[TASK BRIEF] Retype the lines below exactly, but only those from the line that has "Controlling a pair" through the line that has "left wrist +". Omit every picture.

[THE DATA]

....................

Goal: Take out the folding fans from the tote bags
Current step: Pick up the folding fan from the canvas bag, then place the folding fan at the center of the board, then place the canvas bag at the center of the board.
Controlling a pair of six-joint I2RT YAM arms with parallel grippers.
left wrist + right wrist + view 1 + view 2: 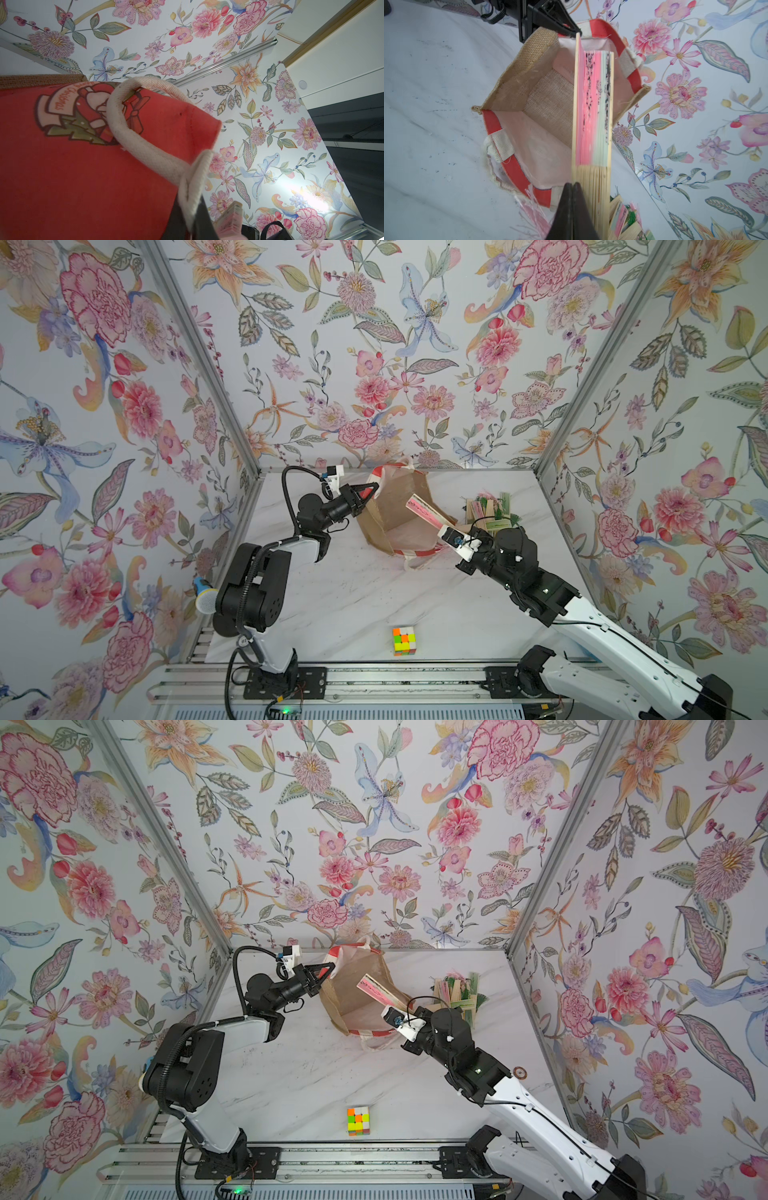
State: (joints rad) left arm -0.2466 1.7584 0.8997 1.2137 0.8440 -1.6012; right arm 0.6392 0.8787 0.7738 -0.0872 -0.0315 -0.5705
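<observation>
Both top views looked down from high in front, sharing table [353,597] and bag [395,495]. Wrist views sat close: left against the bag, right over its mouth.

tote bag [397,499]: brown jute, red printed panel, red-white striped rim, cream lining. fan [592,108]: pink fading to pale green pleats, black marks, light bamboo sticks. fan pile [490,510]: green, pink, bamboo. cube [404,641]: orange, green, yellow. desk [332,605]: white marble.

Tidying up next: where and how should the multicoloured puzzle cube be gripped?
Grip the multicoloured puzzle cube on two opposite flat side faces, coming straight down from above: it sits flat on the white marble table, its sides exposed.
</observation>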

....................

[RESPONSE]
Controlling a pair of six-joint I2RT YAM arms with parallel grippers.
left wrist + right wrist + view 1 + view 2: 

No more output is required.